You might be asking yourself as you saunter up to this album review, “Now why would he be reviewing an album from 2003?” Th’ Legendary Shack Shakers have put out three other albums since Cockadoodledon’t (the band’s only release on Bloodshot Records) and it is hardly old enough to tag it as a “vintage” review.
Well the truth is though I’ve been a fan of the Shack Shakers on the periphery for years, I have never owned one of their albums. And if you’re going to start buying a band’s music, you might as well start near the beginning of their catalog. But I also chose this album because of its significance in the grand scheme of the Nashville underground country scene at the time.
In 2003 there was (and to some extent still is) a large group of musicians and friends hanging around Nashville, all with a similar mindset about music and the current music trends.
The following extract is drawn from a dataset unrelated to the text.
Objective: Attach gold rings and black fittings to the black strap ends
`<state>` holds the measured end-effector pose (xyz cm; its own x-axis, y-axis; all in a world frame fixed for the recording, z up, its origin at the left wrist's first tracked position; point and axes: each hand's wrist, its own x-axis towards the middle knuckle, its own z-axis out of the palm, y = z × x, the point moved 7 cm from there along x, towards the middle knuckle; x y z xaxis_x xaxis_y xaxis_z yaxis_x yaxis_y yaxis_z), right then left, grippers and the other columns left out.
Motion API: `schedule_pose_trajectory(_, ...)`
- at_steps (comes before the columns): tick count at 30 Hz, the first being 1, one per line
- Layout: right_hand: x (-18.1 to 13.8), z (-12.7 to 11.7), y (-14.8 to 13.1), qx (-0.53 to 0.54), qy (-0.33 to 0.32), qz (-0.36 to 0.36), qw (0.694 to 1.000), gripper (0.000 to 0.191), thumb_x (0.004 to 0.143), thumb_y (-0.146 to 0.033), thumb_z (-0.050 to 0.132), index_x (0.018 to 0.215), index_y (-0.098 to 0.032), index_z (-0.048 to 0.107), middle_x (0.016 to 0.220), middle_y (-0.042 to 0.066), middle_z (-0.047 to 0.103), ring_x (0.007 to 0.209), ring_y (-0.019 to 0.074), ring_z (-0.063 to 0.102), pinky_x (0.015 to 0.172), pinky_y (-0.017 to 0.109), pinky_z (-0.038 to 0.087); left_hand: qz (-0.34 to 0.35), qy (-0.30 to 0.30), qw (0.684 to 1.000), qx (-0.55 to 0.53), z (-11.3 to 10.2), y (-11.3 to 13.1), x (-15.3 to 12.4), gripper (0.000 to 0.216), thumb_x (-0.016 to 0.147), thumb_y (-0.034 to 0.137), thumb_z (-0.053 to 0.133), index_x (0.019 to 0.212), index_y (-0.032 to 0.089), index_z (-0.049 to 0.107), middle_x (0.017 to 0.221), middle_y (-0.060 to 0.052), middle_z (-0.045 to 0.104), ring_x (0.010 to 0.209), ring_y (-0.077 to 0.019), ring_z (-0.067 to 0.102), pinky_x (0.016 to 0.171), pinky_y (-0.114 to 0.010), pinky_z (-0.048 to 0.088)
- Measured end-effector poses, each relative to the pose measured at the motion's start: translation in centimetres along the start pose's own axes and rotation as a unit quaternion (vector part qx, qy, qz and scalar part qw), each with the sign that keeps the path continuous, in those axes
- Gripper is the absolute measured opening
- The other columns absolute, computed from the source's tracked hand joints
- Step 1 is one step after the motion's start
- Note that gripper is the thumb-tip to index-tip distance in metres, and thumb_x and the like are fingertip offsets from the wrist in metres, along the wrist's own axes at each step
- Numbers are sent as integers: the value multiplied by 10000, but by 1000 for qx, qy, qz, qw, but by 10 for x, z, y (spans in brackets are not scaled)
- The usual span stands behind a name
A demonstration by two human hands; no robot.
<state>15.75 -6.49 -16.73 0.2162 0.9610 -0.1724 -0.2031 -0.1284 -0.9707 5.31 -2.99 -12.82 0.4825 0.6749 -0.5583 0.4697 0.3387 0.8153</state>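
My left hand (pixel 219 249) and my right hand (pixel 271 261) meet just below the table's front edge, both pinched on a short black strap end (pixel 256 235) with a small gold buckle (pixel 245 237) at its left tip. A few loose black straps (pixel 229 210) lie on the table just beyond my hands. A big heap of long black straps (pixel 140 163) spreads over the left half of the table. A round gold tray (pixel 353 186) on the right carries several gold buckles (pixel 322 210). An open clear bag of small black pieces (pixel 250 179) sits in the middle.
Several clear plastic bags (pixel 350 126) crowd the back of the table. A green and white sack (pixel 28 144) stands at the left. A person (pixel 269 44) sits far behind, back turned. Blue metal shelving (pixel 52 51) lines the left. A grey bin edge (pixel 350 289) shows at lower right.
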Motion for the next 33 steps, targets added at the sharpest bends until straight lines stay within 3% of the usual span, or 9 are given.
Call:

Some were from bands like BR549 and Hank III’s “Damn Band.” Some were just pickers drifting from project to project. One of them was a goofy looking guy named Joe Buck, who played for change on Broadway in Nashville until he got a small break playing at Robert’s Western World for tips in the early 90’s. Slowly he would work his way up the ladder, and even co-owned “Layla’s Bluegrass Inn” for a stint, before splitting up with the bar’s namesake and forefitting his interest.
Later as many of you may know Joe Buck would go on to play bass for Hank III and eventually settle in as a legendary one man band, but where it all started on a National level for Joe Buck was on the Shack Shaker’s Cockadoodledon’t.
No Joe Buck isn’t just a player on this album, he is virtually the ONLY player on this album. Joe Buck plays ALL the guitar, ALL the bass, ALL the drums, and some banjo, mandolin, and accordion for good measure. There are a few cameos by other players, including Donnie Herron of BR549 and a few others. But for the most part, the songs are all Colonel JD Wilkes (the Shaker’s legendary front man), but the music is all Joe Buck.
In some ways trying to record the Shack Shakers experience and have it in any represent what they do live is like trying to save time in a bottle. But try you must, because the music is just too darn good not to. And with a little recording wit, and a bag of tricks bigger than the bag they can use on stage (incl. live roosters, and a toy-box full of kid instruments), JD Wilkes and Joe Buck infect the speaker cones in a similar way that they do the hips and hind quarters during the live version.
The music is rampant and wild, though surprisingly well-balanced in regard to tempo, and never seemingly wild just for wild’s sake. Well, almost never. Choreographed madness let’s call it. And for such upbeat songs, the music has a lot of country soul.
Joe Buck’s musicianship is not particularly standout in the album, but it is always solid. JD Wilkes would stand out in an insane asylum. The blend of music is all unique to Th’ Legendary Shack Shakers: punk, country, blues, pyschobilly, call it whatever. It is high energy, rowdy music from the country. Get some.
The album includes some old blues covers like “Shake Your Hips” and an almost ska-like, Lux Interior-esque version of “Bullfrog Blues.” There are plenty of high energy boot stompers like “Snakerag Holler, “Clodhopper,” and “Hoptown Jailbreak,” as well as a few well-written originals like “Blood on the Bluegrass.”
This album ain’t gonna drop a tear in your beer, it’s like dropping a white cross when your bouncing between white lines on the highway. It’s for anyone who likes to have a good time to good music. Just make sure to buckle up, it’s a wild ride.